Isolated word ASR models and conventional ANN architectures have been widely used to perform dysarthric speech recognition. The authors of [12] identified the best-performing set of mel-frequency cepstral coefficient (MFCCs) parameters to represent dysarthric acoustic features for use in ANN-based ASR. The results show that the speech recognizer trained by the conventional 12-coefficient MFCC features without the use of delta and acceleration features provided the best accuracy, and the proposed speaker-independent ASR recognized the speech of unforeseen dysarthric subjects with a word recognition rate of 68.38%. To improve dysarthric speech identification, the authors in [19] proposed a system using features resulting from the coding of 39 MFCCs by a deep belief network (DBN). The evaluation was performed using the Dysarthric Speech Database for Universal Access Research in both text-dependent and text-independent conditions where an accuracy rate of 97.3% was achieved. Using the same data, a study presented in [20] explored multiple methods for improving a hybrid GMM-DNN-based HMM for dysarthric speech recognition. The experiments were carried out using DNNs with four hidden layers and sigmoid activation functions for the 1024 neurons of each layer; a dropout factor of 0.2 for the first four DNN training epochs was applied. This configuration reduced the average relative word error rate (WER) by 14.12%.

Recently, DNN-based architectures have been proposed to generate artificial samples of dysarthric speech. In [21], artificial dysarthric speech samples were presented to five experienced speech-language pathologists. The authors used CNN-based architectures in both the generator and the discriminator of dysarthric speech. The results reveal that speech-language pathologists identified transformed speech as dysarthric 65% of the time.

In [22], an interpretable objective severity assessment algorithm for dysarthric speech based on DNNs was proposed. An intermediate Darley–Aronson–Brown (DAB) layer containing a priori knowledge provided by speech-language pathologists and neurologists was added to the DNN. The model was trained with a scalar severity label at the output of the network and intermediate labels that describe how atypical the impaired speech was along four perceptual dimensions in the DAB layer. The best performance for severity prediction was 82.6%.

In [23], an automatic detection of dysarthria using extended speech features called centroid formants was presented. The experimental data consisted of 200 speech samples from 10 dysarthric speakers and 200 speech samples from 10 age-matched healthy speakers. The centroid formants enabled an accuracy of 75.6% achieved with just one hidden layer and 10 neurons.

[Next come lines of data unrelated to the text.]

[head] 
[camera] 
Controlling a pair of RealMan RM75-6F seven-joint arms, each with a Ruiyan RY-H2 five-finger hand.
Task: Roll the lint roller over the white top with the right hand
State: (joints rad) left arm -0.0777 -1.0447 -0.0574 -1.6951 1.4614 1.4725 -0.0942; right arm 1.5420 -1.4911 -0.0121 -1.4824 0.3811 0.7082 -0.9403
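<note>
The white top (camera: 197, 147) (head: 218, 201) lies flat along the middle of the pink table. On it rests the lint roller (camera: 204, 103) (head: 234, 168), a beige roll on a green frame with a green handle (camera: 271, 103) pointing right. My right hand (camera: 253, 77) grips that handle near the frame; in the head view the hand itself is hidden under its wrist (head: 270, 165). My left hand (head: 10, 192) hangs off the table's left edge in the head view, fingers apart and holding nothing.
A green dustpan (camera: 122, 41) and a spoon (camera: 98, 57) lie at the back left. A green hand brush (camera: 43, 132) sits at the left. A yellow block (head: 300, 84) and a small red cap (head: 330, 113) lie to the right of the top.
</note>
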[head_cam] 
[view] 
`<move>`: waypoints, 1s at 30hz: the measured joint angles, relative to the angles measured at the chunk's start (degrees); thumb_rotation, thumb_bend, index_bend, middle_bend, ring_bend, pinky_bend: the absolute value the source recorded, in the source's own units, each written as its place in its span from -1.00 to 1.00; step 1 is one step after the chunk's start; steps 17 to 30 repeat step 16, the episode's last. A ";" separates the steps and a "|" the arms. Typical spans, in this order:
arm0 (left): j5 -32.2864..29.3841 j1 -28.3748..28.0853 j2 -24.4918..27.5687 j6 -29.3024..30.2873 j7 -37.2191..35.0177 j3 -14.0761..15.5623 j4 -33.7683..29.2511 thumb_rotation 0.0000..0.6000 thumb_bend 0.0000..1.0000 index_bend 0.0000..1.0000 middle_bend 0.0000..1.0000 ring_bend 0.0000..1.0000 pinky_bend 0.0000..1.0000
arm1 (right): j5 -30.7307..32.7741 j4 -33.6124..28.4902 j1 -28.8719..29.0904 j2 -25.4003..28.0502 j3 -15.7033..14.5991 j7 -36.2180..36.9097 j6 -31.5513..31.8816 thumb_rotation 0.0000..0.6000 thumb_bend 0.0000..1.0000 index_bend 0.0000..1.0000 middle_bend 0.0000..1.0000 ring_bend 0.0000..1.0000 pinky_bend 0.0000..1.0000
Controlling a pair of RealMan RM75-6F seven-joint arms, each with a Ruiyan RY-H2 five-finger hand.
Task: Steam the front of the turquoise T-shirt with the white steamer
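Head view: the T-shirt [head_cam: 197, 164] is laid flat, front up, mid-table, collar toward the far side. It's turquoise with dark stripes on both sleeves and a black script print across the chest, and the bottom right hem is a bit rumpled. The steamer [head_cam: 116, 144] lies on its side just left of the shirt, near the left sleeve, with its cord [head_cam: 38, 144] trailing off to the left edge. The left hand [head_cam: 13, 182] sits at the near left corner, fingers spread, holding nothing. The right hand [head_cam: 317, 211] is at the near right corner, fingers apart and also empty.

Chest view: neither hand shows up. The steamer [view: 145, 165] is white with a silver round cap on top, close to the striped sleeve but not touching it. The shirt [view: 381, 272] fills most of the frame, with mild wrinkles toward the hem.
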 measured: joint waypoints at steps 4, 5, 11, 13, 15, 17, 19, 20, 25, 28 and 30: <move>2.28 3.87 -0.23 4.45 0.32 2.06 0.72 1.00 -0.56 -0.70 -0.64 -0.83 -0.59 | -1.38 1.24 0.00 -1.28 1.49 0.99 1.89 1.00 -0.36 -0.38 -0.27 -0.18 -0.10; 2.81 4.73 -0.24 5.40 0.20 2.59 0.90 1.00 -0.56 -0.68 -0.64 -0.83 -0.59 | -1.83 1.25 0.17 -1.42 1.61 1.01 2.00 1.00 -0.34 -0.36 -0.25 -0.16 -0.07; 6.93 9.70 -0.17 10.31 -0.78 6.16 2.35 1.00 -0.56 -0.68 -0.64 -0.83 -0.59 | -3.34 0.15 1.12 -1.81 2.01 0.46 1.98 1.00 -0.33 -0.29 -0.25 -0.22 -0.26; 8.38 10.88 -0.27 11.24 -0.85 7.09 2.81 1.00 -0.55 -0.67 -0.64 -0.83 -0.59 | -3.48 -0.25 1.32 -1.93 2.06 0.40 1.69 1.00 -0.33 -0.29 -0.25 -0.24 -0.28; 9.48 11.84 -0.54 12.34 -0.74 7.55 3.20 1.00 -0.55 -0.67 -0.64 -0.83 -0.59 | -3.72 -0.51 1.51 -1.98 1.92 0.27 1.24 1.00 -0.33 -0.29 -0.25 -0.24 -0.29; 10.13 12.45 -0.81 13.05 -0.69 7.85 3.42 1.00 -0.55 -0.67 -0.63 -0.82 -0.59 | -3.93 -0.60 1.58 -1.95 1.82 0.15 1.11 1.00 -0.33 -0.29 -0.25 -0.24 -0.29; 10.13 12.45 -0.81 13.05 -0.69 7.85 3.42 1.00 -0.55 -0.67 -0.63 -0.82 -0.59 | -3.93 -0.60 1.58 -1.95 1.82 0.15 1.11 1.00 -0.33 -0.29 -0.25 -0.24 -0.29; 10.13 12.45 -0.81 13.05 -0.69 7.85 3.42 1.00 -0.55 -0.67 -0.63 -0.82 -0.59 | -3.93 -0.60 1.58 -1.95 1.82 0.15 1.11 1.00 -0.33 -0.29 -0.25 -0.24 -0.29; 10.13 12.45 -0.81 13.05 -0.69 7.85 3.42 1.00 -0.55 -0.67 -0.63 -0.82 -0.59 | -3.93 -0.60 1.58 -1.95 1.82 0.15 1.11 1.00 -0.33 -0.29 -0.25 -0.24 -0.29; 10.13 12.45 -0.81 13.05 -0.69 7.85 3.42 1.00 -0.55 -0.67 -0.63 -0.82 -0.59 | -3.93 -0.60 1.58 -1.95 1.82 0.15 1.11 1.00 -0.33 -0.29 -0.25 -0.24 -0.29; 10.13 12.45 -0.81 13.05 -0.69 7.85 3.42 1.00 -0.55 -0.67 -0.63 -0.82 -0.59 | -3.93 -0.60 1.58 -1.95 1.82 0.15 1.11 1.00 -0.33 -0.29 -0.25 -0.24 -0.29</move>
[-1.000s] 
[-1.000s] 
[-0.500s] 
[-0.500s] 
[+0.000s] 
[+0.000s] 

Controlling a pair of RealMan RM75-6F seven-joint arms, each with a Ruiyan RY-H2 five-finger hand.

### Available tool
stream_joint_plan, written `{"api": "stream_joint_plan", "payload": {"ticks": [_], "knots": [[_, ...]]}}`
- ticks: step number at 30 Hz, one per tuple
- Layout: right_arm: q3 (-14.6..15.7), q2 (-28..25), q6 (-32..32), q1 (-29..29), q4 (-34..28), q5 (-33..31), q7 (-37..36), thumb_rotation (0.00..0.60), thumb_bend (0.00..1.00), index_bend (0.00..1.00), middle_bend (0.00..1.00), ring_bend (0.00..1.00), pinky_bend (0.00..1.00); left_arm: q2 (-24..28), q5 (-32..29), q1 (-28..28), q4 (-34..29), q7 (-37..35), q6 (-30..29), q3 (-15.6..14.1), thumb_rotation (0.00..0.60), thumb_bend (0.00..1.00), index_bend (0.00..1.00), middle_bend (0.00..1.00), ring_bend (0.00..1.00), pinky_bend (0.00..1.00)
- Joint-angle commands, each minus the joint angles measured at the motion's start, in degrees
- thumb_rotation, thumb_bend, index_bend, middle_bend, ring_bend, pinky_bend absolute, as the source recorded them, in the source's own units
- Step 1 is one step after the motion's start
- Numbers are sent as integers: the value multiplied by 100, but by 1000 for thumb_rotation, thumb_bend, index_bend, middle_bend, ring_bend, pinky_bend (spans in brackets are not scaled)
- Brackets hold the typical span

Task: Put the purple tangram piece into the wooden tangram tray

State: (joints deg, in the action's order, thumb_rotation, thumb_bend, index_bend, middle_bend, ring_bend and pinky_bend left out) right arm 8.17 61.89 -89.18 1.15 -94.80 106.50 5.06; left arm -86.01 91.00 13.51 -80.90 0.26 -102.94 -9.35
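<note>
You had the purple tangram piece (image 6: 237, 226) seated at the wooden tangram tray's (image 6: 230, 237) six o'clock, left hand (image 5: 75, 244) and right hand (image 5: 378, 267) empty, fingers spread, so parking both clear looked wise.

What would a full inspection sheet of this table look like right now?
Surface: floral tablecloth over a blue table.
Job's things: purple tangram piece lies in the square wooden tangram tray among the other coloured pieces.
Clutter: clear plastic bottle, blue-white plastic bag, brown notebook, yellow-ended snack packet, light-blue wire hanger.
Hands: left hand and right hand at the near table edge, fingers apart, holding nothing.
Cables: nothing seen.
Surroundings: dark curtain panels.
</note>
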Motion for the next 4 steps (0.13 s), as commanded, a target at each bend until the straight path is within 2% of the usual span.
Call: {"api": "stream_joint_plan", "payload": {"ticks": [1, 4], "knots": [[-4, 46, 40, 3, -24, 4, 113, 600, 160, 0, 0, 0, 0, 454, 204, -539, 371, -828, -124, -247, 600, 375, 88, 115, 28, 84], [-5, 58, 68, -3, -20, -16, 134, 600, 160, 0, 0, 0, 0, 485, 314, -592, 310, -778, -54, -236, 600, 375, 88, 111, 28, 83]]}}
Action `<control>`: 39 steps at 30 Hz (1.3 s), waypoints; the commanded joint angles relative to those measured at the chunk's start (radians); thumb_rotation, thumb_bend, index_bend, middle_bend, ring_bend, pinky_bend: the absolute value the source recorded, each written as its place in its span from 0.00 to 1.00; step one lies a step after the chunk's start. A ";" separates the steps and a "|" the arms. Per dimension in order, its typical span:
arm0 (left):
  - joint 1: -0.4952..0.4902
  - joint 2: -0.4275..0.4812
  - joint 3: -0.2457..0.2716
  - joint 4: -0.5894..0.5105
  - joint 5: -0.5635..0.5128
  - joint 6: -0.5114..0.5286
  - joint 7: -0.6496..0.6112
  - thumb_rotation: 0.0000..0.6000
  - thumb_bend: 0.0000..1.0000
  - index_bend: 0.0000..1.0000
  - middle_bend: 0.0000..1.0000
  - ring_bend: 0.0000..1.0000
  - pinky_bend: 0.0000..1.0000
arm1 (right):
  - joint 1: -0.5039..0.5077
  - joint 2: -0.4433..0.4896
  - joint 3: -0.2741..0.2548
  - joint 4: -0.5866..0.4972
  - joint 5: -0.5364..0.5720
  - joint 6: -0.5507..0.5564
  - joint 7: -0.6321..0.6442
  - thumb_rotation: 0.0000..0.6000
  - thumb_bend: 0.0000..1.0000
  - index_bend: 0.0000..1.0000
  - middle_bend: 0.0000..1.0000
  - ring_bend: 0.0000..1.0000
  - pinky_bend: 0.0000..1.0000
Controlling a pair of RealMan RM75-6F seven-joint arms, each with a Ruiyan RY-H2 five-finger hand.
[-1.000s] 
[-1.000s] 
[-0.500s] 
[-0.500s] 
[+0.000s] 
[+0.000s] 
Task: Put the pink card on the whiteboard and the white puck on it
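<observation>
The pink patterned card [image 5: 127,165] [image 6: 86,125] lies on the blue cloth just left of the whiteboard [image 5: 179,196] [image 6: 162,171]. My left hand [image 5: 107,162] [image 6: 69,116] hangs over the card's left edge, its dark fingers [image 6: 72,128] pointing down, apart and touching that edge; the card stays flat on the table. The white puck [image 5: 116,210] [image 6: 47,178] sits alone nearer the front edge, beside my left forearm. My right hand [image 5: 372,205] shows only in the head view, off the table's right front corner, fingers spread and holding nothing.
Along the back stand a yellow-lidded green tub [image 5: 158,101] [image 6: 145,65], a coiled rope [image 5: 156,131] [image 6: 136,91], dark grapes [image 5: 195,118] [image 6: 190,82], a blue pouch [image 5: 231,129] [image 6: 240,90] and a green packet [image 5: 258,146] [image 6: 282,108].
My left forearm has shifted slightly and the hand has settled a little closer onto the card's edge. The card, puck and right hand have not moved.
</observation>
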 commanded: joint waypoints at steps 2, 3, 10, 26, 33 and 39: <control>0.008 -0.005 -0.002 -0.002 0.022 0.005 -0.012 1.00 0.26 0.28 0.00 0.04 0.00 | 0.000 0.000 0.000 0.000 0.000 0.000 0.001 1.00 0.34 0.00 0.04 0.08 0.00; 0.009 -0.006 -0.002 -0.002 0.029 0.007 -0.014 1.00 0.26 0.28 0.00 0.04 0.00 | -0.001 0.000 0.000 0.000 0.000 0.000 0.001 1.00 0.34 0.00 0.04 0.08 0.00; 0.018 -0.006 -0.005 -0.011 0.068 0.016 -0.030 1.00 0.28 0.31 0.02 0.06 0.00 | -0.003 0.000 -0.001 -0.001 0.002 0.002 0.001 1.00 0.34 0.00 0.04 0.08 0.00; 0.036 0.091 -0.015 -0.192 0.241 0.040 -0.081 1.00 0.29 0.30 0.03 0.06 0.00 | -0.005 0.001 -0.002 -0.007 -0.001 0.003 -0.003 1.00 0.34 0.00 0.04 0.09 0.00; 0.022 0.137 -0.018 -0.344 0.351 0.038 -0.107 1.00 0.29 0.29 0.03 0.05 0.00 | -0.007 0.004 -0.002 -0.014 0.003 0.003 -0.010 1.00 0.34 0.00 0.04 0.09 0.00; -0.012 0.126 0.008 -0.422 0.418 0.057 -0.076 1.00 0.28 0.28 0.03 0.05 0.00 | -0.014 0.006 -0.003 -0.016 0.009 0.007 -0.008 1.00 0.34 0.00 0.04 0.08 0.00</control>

In [24], 39 MFCCs were used as input features for a dysarthric speech recognizer based on a hybrid framework using a generative learning-based data representation and a discriminative learning-based classifier. The authors also proposed the use of example-specific HMMs to obtain log-likelihood scores for dysarthric speech utterances to form a fixed-dimensional score vector representation. The discriminative capabilities of the score vector representation technique were demonstrated, particularly in the case of utterances with very low intelligibility.

In a recent application [25], the authors proposed to rate dysarthric speakers along five perceptual dimensions: severity, nasality, vocal quality, articulatory precision, and prosody on a scale from 1 to 7 (from normal to severely abnormal). They also used the Google ASR engine to calculate the WER of uttered sequences. Based on the obtained results, 32 dysarthric speakers were categorized with respect to the severity of their impairment.

To capture relevant acoustic–phonetic information of impaired speech, numerous studies have investigated different types of features. In this context, mel-frequency spectral coefficients (MFSCs) have been proposed as the basic acoustic features [26]. For the CNN, the authors used 40-dimensional filter bank features to obtain more evolved speaker-independent MFSC features, a linear discriminative analysis transformation for projecting sequences of frames into 40 dimensions, and then a maximum likelihood linear transformation for diagonalizing the matrix and gather the correlations among vectors. For speaker-dependent features, the authors employed a feature-space maximum likelihood linear regression. A comparison of the speech recognition architectures shows that even with a small database, the hybrid DNN-HMM models outperform classical GMM-HMM models according to WER measures.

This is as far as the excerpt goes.